Orthonormal vectors for matrix solution $\begin{bmatrix}
-\lambda  & 0 & 0 \\ 
0 & 2-\lambda & 2 \\ 
0 & 2 & 2-\lambda 
\end{bmatrix}$
I have this matrix, i know that the values to $\lambda$ for determinant be $\neq$  0 its all values, $\lambda$ $\neq$ 2 and  $\lambda$ $\neq$ 0.
To find subset of orthonormal vectors at the solution, for this matrix, what can i do?
 A: Ok, to begin, the eigenvalues are $\lambda = 0$ (repeated twice) and $4$. Check that 
$$
\det\begin{bmatrix}
-\lambda  & 0 & 0 \\ 
0 & 2-\lambda & 2 \\ 
0 & 2 & 2-\lambda 
\end{bmatrix} = -\lambda ((2-\lambda)^2 - 4) = -\lambda(\lambda^2 - 4\lambda + 4 - 4)\\
= -\lambda(\lambda^2 - 4\lambda) = -\lambda^2 (\lambda - 4)
$$
Because this matrix is symmetric, you can find an orthonormal basis of eigenvectors.
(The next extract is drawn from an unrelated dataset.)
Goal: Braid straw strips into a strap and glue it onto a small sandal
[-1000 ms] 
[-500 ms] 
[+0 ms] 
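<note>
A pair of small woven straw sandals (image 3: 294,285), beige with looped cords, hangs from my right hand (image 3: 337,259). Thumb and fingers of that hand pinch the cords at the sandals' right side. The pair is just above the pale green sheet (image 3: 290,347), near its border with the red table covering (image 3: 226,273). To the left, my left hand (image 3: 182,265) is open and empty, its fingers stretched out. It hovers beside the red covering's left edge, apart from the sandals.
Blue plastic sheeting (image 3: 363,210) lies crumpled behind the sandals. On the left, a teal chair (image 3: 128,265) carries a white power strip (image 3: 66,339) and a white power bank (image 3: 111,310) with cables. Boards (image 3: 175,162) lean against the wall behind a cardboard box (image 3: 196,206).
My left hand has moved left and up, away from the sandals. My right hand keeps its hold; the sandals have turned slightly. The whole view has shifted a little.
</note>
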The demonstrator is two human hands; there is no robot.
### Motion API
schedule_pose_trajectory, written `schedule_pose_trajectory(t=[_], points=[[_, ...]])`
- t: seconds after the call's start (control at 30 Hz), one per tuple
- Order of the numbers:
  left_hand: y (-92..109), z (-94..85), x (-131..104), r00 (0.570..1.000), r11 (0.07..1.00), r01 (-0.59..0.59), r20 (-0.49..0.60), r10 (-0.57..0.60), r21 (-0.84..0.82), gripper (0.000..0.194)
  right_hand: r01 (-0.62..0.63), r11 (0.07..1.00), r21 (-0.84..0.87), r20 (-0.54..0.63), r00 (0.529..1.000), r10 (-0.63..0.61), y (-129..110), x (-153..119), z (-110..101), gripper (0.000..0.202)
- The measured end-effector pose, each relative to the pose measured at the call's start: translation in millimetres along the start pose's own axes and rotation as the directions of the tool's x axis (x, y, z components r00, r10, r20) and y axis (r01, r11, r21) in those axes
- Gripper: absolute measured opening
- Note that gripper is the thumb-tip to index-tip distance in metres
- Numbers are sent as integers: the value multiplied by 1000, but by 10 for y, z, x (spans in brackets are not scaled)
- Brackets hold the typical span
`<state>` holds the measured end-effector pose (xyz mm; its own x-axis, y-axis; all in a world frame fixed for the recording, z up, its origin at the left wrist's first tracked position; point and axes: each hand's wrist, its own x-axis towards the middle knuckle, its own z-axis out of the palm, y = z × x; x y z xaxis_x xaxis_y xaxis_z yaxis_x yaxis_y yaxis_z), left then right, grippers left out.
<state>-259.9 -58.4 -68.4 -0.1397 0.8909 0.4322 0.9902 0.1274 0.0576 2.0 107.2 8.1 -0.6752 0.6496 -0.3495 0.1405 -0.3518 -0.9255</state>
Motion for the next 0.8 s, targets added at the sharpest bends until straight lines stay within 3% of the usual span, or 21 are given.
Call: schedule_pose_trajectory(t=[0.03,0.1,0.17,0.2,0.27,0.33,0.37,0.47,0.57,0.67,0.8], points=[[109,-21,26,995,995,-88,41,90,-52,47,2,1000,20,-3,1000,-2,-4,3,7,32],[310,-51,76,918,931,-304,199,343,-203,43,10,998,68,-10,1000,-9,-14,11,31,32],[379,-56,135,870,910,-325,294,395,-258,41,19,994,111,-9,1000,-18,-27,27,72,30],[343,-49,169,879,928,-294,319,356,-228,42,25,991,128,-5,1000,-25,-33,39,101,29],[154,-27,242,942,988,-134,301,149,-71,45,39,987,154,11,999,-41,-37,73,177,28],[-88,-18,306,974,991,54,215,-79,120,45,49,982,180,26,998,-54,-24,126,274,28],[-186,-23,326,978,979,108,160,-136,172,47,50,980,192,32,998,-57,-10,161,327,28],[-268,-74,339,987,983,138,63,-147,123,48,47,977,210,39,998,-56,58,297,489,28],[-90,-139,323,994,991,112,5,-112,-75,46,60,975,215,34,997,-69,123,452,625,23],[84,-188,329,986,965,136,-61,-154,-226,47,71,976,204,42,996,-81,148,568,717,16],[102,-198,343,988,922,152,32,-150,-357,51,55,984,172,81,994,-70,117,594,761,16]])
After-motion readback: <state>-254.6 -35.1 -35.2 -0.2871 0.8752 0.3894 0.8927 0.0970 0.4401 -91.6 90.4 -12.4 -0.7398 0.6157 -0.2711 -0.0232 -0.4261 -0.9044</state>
If all the eigenvalues are distinct, then it happens pretty much automatically. 
More generally, if an eigenvalue is repeated (like $\lambda = 0$ in this case), you have to work a little harder, but it will still always be possible.
So, for $\lambda = 4$, find $\xi_1$ so that
$$\begin{bmatrix}
-4  & 0 & 0 \\ 
0 & -2 & 2 \\ 
0 & 2 & -2 
\end{bmatrix}\xi = 0$$
It's pretty clear that $\xi_1 = (0,1,1)^T$ is basically the only choice (up to scaling).
Now, for $\lambda = 0$, you have to find $\xi_2$ and $\xi_3$ so that
$$\begin{bmatrix}
0 & 0 & 0 \\ 
0 & 2 & 2 \\ 
0 & 2 & 2
\end{bmatrix}\xi = 0$$
Now, there are two ways to accomplish this: if the first component is non-zero, and the second and third components are zero, this works. 
Alternatively, if the second component is the opposite of the third component, that works two. 
So you'll have enough freedom to choose two linearly independent eigenvectors, and if you're clever enough, you can choose them orthogonal.
In particular $\xi_2 = (1,0,0)$ and $\xi_3 = (0,1,-1)$ work. You can also check that both of these are orthogonal to $\xi_1$. The last step is just to normalize these so that they have length $1$.